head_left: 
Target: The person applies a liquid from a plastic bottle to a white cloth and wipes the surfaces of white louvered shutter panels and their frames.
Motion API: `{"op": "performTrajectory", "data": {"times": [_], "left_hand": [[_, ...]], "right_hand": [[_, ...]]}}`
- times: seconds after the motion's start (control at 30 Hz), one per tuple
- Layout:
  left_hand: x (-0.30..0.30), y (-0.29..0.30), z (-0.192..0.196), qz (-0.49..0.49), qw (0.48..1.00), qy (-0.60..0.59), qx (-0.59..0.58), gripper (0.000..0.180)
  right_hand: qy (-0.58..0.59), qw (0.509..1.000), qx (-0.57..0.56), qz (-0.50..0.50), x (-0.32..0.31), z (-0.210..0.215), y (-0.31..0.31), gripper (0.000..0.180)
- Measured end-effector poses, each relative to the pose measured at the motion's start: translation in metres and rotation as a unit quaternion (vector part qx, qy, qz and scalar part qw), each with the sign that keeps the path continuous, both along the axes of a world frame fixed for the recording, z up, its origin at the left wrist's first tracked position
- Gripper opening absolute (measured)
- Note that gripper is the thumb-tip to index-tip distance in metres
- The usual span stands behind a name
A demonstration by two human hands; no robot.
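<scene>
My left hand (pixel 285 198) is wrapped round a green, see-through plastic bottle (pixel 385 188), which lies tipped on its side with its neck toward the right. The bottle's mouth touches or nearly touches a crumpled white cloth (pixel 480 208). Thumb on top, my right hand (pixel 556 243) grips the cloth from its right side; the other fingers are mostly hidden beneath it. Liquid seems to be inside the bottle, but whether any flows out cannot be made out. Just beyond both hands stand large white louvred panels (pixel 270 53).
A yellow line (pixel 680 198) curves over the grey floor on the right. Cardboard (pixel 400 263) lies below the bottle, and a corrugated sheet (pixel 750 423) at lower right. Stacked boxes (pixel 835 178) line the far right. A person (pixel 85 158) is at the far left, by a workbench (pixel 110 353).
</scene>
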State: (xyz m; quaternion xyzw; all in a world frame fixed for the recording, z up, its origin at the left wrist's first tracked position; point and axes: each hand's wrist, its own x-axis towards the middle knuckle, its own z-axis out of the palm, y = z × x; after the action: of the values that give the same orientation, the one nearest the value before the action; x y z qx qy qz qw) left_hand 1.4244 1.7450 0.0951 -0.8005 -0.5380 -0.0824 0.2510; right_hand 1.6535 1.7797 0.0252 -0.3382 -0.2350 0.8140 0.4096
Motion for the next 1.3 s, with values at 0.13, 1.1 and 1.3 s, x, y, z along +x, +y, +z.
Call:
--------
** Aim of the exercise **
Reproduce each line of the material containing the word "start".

** Solution **
- times: seconds after the motion's start (control at 30 Hz), one per tuple
- Measured end-effector poses, each relative to the pose measured at the motion's start: translation in metres and rotation as a unit quaternion (vector part qx, qy, qz and scalar part qw), each with the sign that keeps the path continuous, both along the axes of a world frame fixed for the recording, z up, its origin at the left wrist's first tracked position

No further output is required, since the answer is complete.